Es cada vez más habitual leer críticas sobre el papel y la actitud de los padres (y madres) con sus hijos en el deporte, sobre todo en uno: el fútbol, el que nos trae a estas líneas.
Uno de los más comunes es el padre entrenador, el que da instrucciones y dirige desde la grada. También está el padre directivo, el que ‘decide’ la convocatoria y quiénes deben ser los titulares. ¿Qué decir del padre ‘hooligan’? El que falta al respeto a árbitros y rivales. ¿Y el padre fantasma? No hay discusión posible: su hijo es el crack del equipo, no hace nada mal. El padre espía no se pierde ni un entrenamiento y traslada la información que más le conviene. Aunque parezca imposible, también hay padres normales: respetan y animan.
Todos ellos tienen algo en común: son padres. Actúen mejor o peor, los que están en el campo (o fuera) son sus hijos. Y eso no lo va a cambiar nadie.
A Villarreal llegaron un puñado de padres incondicionales. Ellos también jugaron el partido. Ellos también merecieron la clasificación. Apoyaron, cantaron, gritaron, protestaron, se levantaron, pero nunca se resignaron. Uno reclamó atención a su hijo en la prórroga y así se lo hizo saber voceando su nombre. Otra era la que iniciaba los cánticos (y el resto le seguía). Otro se enfadó mucho con el árbitro por no pitar un posible penalti a Kevin.
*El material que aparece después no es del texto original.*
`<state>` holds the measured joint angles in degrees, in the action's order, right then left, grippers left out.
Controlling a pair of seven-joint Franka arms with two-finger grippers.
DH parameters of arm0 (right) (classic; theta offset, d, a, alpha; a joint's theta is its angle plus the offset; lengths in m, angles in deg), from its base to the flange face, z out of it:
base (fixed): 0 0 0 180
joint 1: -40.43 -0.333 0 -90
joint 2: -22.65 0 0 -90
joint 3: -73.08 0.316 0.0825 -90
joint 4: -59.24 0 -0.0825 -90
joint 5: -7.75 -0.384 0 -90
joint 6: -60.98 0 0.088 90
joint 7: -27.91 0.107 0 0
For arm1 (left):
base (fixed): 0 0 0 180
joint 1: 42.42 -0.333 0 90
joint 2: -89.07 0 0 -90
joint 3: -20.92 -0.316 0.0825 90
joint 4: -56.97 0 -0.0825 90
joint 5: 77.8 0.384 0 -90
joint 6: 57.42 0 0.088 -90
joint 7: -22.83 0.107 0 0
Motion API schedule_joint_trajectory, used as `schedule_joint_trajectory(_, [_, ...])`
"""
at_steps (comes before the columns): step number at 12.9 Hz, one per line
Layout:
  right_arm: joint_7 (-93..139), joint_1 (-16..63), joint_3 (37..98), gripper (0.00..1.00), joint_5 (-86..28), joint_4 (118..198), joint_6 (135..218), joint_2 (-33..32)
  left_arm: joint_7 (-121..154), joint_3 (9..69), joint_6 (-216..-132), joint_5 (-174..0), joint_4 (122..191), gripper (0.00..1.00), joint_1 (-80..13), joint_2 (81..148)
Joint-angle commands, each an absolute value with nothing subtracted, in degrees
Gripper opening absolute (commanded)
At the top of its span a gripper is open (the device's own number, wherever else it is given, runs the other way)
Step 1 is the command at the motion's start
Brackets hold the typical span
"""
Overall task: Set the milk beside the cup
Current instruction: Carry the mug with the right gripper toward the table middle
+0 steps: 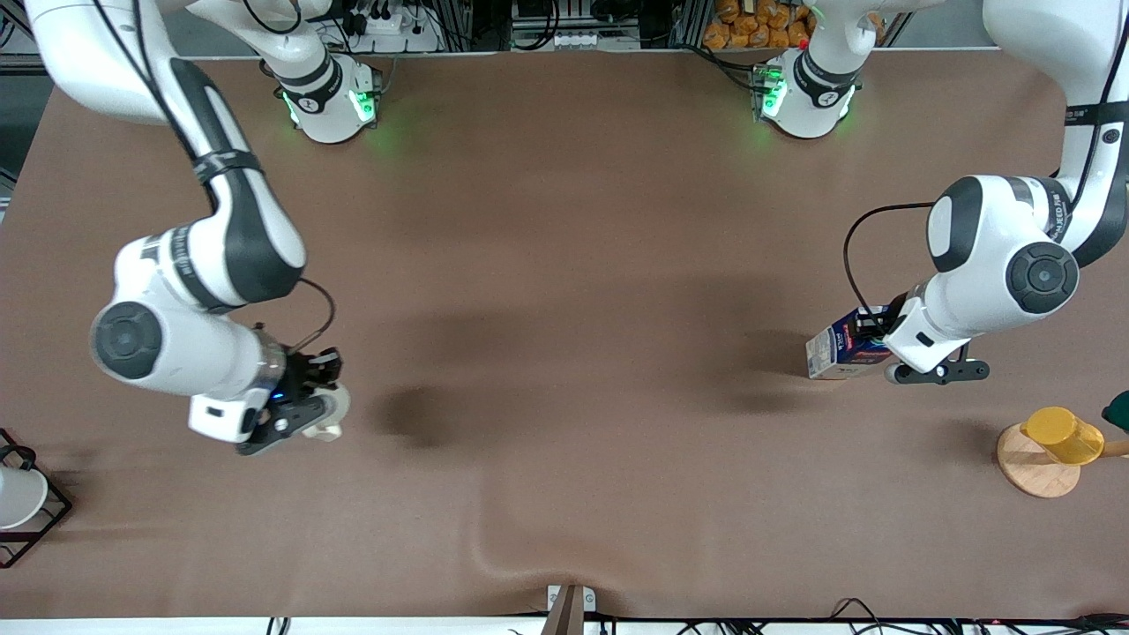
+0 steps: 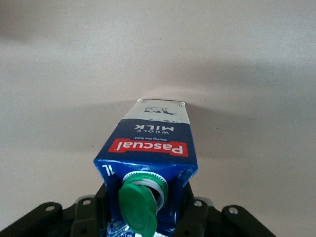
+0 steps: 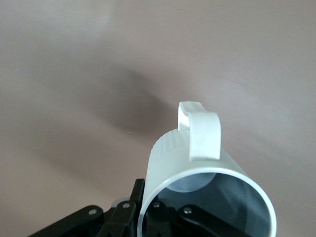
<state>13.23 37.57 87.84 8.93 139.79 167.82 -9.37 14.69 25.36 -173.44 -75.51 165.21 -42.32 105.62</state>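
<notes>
The milk [image 1: 836, 351], a dark blue carton with a red label, is tilted in my left gripper [image 1: 869, 339], above the table toward the left arm's end, its shadow beside it. In the left wrist view the carton [image 2: 150, 143] shows its green cap [image 2: 139, 206], and the left gripper [image 2: 148, 215] is shut on its top with black fingers [image 2: 195, 215] on either side. The pale cup [image 1: 331, 414] hangs in my right gripper [image 1: 319, 407] above the table toward the right arm's end. In the right wrist view the right gripper [image 3: 148, 212] pinches the cup's [image 3: 197, 163] wall.
A yellow cup [image 1: 1063, 435] lies on a wooden disc [image 1: 1032, 472] at the left arm's end. A white cup [image 1: 16, 496] sits in a black wire rack [image 1: 48, 520] at the right arm's end. The brown cloth has a ridge [image 1: 494, 551] near the front edge.
</notes>
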Motion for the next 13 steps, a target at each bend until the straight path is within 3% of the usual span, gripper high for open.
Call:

Otro lo vivió en silencio (la procesión va por dentro). Otro quería saltar al campo para hacer la foto (no le dejaron).
Todos sufrieron, todos creyeron y todos, exteriorizándolo más o menos, se emocionaron. A 1.000 kilómetros de casa, ante una cantera referencia en España pero compitiendo como jabatos, sus hijos lo habían vuelto a hacer. La foto de celebración con sus padres orgullosos detrás representa lo que es este equipo: una familia. Va por vosotros, papás.